As the spring equinox approaches, the Peoa farm reflects on mistakes, growth, and what it means to become regenerative
“We’ve learned a lot,” co-founder Dr. Babbie Stern said. “We’ve made a lot of mistakes.”
It is not the kind of thing you expect to hear from someone describing a project she built from scratch. But at Healing Seeds, the Peoa-based farm where regenerative agriculture, botanical medicine, and community education converge, honesty about the path is part of the point.

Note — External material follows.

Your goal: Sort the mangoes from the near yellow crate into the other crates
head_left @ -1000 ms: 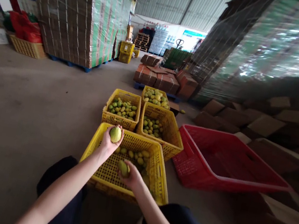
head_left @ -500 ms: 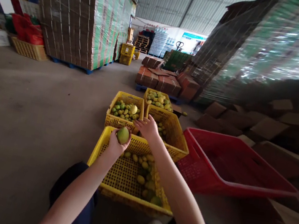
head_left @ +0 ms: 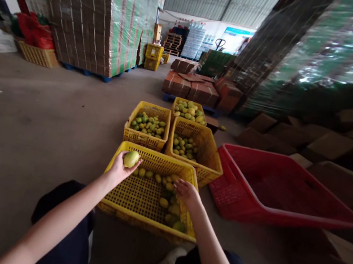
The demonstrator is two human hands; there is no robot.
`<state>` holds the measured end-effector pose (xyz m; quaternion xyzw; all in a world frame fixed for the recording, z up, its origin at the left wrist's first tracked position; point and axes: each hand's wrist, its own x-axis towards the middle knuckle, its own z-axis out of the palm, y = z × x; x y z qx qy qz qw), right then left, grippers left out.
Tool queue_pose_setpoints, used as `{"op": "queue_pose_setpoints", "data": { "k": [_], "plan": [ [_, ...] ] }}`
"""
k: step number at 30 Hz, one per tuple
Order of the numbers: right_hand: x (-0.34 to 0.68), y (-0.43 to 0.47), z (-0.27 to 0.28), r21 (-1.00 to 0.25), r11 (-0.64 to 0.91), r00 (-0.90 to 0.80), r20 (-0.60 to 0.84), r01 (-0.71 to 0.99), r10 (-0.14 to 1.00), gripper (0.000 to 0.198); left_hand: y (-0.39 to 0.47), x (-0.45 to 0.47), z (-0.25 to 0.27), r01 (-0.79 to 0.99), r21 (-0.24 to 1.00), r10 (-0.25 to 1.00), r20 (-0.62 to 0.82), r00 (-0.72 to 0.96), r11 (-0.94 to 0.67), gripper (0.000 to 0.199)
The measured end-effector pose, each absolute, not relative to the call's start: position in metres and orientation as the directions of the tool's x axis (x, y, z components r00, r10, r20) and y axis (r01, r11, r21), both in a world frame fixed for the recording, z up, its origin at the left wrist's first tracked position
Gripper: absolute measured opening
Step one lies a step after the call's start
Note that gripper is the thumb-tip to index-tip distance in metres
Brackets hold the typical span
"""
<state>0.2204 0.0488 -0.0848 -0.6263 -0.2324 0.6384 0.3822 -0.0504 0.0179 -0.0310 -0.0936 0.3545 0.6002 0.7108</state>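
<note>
My left hand (head_left: pixel 118 168) is wrapped around a yellow-green mango (head_left: pixel 131 159), held above the left back part of the front yellow crate (head_left: pixel 143 222). Over the right side of that same crate is my right hand (head_left: pixel 187 194), fingers stretched out and holding nothing. It hovers close to the loose mangoes (head_left: pixel 164 202) along the crate's right side; whether the fingertips touch one, I cannot tell. Several more mangoes line the back wall, while the perforated floor shows at the left and middle.
Behind stand a left yellow crate (head_left: pixel 144 139), a right yellow crate (head_left: pixel 213 156) and a far yellow crate (head_left: pixel 174 106), all with mangoes. A red crate (head_left: pixel 236 197) is at right, near cardboard pieces (head_left: pixel 327 145). Stacked cartons (head_left: pixel 176 84) and a wrapped pallet (head_left: pixel 91 12) stand farther back.
My right hand has come back from above the rear crates down into the front crate. My left hand moved slightly left with its mango. A large yellow mango over the left rear crate no longer stands out.
</note>
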Motion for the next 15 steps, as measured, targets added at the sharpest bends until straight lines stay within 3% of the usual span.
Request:
{"op": "queue_pose_setpoints", "data": {
  "k": [4, 6, 8, 9, 11, 13, 15],
  "plan": [
    [0.216, 0.036, -0.086, -0.816, -0.566, -0.041, -0.566, -0.12, 0.824, 0.01, -0.001, -0.057, -0.078, -0.862, 0.296, 0.652, -0.756, 0.052, 0.412, 0.026],
    [0.219, 0.027, -0.084, -0.886, -0.46, -0.109, -0.463, 0.056, 0.879, 0.004, -0.016, -0.056, -0.104, -0.806, 0.235, 0.526, -0.844, 0.108, 0.543, 0.025],
    [0.227, 0.015, -0.08, -0.901, -0.262, -0.106, -0.315, 0.346, 0.943, 0.004, -0.031, -0.047, -0.126, -0.761, 0.176, 0.431, -0.89, 0.147, 0.625, 0.024],
    [0.232, 0.008, -0.077, -0.846, -0.155, -0.097, -0.236, 0.511, 0.967, 0.005, -0.036, -0.039, -0.134, -0.74, 0.166, 0.406, -0.9, 0.156, 0.651, 0.025],
    [0.241, -0.006, -0.072, -0.608, -0.032, -0.083, -0.159, 0.793, 0.984, 0.009, -0.039, -0.015, -0.143, -0.689, 0.163, 0.378, -0.91, 0.172, 0.706, 0.027],
    [0.248, -0.02, -0.068, -0.338, -0.008, -0.075, -0.232, 0.941, 0.97, 0.02, -0.031, 0.017, -0.142, -0.643, 0.21, 0.401, -0.901, 0.165, 0.736, 0.028],
    [0.25, -0.032, -0.067, -0.195, 0.038, -0.111, -0.38, 0.98, 0.918, 0.026, -0.009, 0.053, -0.132, -0.634, 0.334, 0.517, -0.847, 0.123, 0.697, 0.029]
  ]
}}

As the spring equinox approaches, the team is preparing hoop houses, starting seeds, and planning for another year of produce, botanicals, and programming. But the season also carries something less visible — a chance to take stock of what the farm has been through and what it is becoming.
Healing Seeds took shape in the early years of the pandemic, when Stern and her husband and co-founder, Lessing Stern, left Park City in search of a more rooted way of living and working while staying connected to the mountains they have long called home. The vision was expansive from the start: a place where regenerative farming, botanical medicine, healing work, and education could exist under one roof.
But building something that large, that fast, during a period of national uncertainty came with real costs.
Because the farm launched during a time of supply-chain disruption, the early advice was to install as much infrastructure as possible and grow into it later. That gave Healing Seeds room to develop — but it also meant staff arrived at a large, demanding property with more work than any one person could realistically finish in a day.
“There have been a lot of times in the history of the farm already where it’s been a total mess,” Stern said, describing early questions about structure, staffing, and long-term sustainability. “We weren’t sure how to make it work.”
The farm went through difficult transitions. Team changes. Hires that were not the right fit. The kind of organizational turbulence that can quietly erode a mission if it goes on too long. At the same time, Stern said, many dedicated people helped shape what Healing Seeds was becoming, even when the road was rough.
More recently, she said, strong management and a clearer trajectory have helped stabilize the operation and foster greater cohesion in its work.
“We are trying to be regenerative in every sense of the word,” Stern said.
That line is more than philosophy. At Healing Seeds, regeneration has always meant something broader than soil health — it extends to the systems, relationships, and rhythms that sustain a project without exhausting the people inside it. And if the farm’s early years tested that idea, the arrival of another spring offers a kind of answer.
In Stern’s understanding, winter is a season of stillness, evaluation, and dormancy — a time to gather lessons, compost what didn’t work, and hold onto the seeds worth carrying forward.
“The spring is the wood element,” she said. “It’s when life emerges, literally and energetically, from the ground.”
At Healing Seeds, that emergence is concrete. As the equinox nears, the team begins planting in the hoop house, organizing crop plans, and starting seeds in the nursery that will later move into the field. On both the produce and botanical medicine sides of the operation, spring is when the season truly begins.
“It’s go time,” she said.
There is also a ritual built into the transition. Stern said the farm typically marks the equinox with a biodynamic preparation and a small seasonal gathering — a way to honor the return of light and the life rising back through the land.
“Even if it’s small,” she said, “it really is a celebration of life returning.”
That language of return feels earned at Healing Seeds — not as a metaphor, but as something the farm has lived. The past several years have made clear that building a place like this takes vision, adjustment, patience, and humility. The mistakes have been part of the process. So has the learning.
And as the equinox turns the season again, the farm offers its own quiet proof: that what rests can return, and that growth often begins below the surface long before anyone sees green.